Desire and Determination: Two Sides of the Same Coin
Biagio "Bill" Sciacca
Providing Measurable Results That Makes Your Sales Organization SOAR!-Through Deeply Researched and Well Presented Information! Author, Global Senior Leadership Facilitation Executive, Executive Coach, Keynote Speaker.
Take a look at all of the great achievement in human history and I am sure that you will find at least one common denominator: Determination!
All great achievements have difficulties associated with them. As a good friend of mine said often, “If it was easy, everybody would be doing it.”
When you look at the struggles associated with building and architecture, art and music, economics and government or any number of human endeavors, it is easy to see that if it were not for determination, very little would have been accomplished and, more important, finished.
But a question I thought of for a long time was what caused that determination. What kept these brilliant people moving forward and confidently? In other words, where did that determination come from?
I believe we can sum up the cause of determination in one word: Desire!
If we are willing to pay the price, we can achieve most of what we want. Think about situations in your own life, when you wanted something, and you wanted it very much. Did you get it? I bet you did.
If we want something bad enough, we are willing to pay the price for it. That’s desire, and desire is the key to success!
When we really want to achieve something, obstacles really don’t matter very much; we find ways around them, or through them. Pain, negative circumstances and downright challenges may exist but with desire we tend to minimize them or ignore them. Because, if we want something and are convinced we can have it, we find a way to get it.
I read a story years back about a young man who wanted to become a famous author. It just so happened that he was vacationing in a seaside town where one his favorite authors lived in a small cabin on the beach. The young man decided to invest a portion of one day of his vacation to walk to the section of beach where the author lived. He hoped to ask the author what was the key to success of becoming a famous author.
As the young man walked toward the cabin, he noticed that the author was sitting on his front porch smoking a pipe and rocking on a chair. Sheepishly, the young man approached the cabin and when he was in front of it asked the famous author the question that he longed to have answered: What is the secret of becoming a famous author?

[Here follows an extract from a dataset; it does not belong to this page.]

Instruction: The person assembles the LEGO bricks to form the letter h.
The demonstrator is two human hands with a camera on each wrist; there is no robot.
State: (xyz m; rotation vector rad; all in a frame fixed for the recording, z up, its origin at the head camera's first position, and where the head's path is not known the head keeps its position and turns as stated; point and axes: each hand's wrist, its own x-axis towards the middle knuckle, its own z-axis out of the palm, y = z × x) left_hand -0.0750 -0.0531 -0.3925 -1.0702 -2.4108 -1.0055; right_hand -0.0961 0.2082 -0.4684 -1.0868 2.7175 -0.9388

The author put his pipe down on a small table next to his rocking chair, walked off the porch, past the young man and toward the verge of the ocean. He turned around and crooked his finger in a beckoning motion. The young man followed him. While the young man was walking toward the author, the author went into the ocean, clothes and all, and stopped when he was chest high in the ocean. The young man looked curiously at the author, who once again crooked his finger at the young man. The young man followed him into the ocean.
When they were eye to eye in chest deep water, the author said his first words. He said to the young man, “Put your head under the water.” Not sure why, but obediently, the young man did as he was told. The author grabbed the young man by the hair and held his head below the surface of the ocean.
What seemed like an hour, but was only about 20 seconds or so the author let go of the young man, who rose to the surface coughing. He looked frantically around only to see that the author was once again at the verge of the ocean and exiting it. By the time the young man got to the edge of the water the author was once again sitting on his porch, rocking, and smoking his pipe, sopping wet.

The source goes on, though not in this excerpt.